[authors: Maria E. Gonzalez Knavel, Lisa M. Noller, R. Michael Scarano Jr., Judith A. Waltz, Torrey K. Young]
On July 26, 2012, the U.S. Department of Health and Human Services (HHS) and the U.S. Attorney General’s Office announced that the federal government is creating a partnership with private payers and other state and private entities to attack health care fraud. Twenty-one organizations and agencies, including HHS, CMS, DOJ, FBI, Blue Cross and Blue Shield Association, Humana, and Wellpoint, have joined the partnership.1

Partnership members have agreed to the unprecedented step of proactive, pre-case information-sharing about specific schemes, billing codes, and “hot” fraud locations.
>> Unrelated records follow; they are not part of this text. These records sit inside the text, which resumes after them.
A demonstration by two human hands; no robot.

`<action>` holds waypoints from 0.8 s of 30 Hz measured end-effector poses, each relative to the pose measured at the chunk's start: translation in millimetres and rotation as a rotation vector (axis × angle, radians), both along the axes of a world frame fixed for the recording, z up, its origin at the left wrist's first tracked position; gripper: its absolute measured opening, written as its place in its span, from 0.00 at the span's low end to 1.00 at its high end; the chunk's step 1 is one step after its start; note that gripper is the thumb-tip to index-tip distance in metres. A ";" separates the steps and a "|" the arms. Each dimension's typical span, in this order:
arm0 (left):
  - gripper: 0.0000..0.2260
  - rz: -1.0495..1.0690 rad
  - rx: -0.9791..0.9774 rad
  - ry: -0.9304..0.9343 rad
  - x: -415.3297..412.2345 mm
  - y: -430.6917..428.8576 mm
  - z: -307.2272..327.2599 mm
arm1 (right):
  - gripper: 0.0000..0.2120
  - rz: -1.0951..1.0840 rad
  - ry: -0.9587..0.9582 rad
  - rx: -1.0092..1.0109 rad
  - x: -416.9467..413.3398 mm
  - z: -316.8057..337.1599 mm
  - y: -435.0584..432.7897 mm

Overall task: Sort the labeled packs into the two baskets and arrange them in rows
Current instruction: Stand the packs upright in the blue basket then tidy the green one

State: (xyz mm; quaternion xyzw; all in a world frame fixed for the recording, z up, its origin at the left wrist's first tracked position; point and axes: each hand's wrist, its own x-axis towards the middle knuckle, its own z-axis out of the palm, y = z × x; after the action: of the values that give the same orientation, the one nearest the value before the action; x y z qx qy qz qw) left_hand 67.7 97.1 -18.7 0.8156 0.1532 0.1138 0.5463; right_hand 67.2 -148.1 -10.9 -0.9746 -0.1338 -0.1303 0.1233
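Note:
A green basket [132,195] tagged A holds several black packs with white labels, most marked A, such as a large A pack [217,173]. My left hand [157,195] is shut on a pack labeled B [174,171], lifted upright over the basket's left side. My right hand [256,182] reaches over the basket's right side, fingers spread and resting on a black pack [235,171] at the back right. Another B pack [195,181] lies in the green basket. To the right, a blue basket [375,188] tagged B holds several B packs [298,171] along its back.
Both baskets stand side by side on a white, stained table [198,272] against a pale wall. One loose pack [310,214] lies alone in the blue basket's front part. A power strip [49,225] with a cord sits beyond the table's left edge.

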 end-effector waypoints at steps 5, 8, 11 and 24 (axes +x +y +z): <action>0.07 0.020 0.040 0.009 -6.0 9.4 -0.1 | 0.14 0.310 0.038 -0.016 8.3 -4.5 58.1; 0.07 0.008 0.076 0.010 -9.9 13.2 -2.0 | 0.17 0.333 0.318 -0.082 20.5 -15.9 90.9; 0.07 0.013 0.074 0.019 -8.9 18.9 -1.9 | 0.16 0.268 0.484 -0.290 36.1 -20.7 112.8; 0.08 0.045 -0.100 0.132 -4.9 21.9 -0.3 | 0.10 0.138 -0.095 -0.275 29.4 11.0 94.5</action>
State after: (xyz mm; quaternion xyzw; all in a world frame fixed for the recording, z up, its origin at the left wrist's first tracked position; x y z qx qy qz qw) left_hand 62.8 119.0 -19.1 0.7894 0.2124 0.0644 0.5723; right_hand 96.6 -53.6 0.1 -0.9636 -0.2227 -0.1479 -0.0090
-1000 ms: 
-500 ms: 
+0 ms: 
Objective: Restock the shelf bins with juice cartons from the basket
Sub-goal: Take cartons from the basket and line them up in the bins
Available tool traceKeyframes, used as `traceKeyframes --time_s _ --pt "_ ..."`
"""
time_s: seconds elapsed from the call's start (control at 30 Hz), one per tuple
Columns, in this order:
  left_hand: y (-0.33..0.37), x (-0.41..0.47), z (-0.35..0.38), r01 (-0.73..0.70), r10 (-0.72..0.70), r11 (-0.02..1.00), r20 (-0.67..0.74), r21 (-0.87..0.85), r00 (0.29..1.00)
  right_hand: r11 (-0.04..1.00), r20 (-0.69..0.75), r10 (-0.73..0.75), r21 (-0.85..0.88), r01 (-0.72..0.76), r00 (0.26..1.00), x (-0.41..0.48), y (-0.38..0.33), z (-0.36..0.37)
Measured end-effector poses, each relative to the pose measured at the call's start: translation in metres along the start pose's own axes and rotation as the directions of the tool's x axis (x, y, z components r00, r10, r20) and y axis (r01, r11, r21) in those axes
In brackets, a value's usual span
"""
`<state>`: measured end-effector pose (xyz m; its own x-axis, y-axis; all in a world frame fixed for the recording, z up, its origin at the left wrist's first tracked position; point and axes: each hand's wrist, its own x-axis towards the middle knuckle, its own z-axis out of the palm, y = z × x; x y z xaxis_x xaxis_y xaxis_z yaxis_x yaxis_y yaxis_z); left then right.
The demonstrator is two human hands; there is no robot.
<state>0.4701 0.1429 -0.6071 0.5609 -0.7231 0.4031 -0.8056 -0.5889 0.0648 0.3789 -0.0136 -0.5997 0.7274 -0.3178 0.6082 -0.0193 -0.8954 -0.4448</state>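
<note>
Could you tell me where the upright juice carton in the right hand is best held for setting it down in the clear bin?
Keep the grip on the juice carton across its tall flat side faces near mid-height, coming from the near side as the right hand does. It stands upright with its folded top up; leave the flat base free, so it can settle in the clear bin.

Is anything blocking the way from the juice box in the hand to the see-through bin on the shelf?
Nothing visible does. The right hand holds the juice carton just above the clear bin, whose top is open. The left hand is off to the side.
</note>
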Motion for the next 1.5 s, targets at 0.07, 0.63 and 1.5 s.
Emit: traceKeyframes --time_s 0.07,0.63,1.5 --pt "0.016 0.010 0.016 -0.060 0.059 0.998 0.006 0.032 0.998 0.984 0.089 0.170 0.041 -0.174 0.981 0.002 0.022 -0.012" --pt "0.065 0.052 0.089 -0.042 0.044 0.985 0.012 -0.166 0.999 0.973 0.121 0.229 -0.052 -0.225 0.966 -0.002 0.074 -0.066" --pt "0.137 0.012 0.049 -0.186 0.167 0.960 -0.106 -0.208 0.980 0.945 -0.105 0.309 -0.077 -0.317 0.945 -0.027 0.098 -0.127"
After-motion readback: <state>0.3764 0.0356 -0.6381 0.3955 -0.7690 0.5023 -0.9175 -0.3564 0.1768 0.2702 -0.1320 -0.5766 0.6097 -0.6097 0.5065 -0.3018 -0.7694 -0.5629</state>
According to the Coalition Against Insurance Fraud, one of the founding partnership members, participants “will share case leads, evidence, data, and other vital information” to try to prevent fraud and to facilitate False Claims Act lawsuits and criminal prosecutions.2 (The partners also have committed to sharing only “scrubbed” data, to protect patient privacy.) Specific future goals of the partnership include preventing providers from billing two different insurers for the same patient care and predicting health care fraud schemes. The partnership’s working groups are already meeting to structure a work plan, and its board, data analysis committee, and information-sharing committee will meet in September 2012.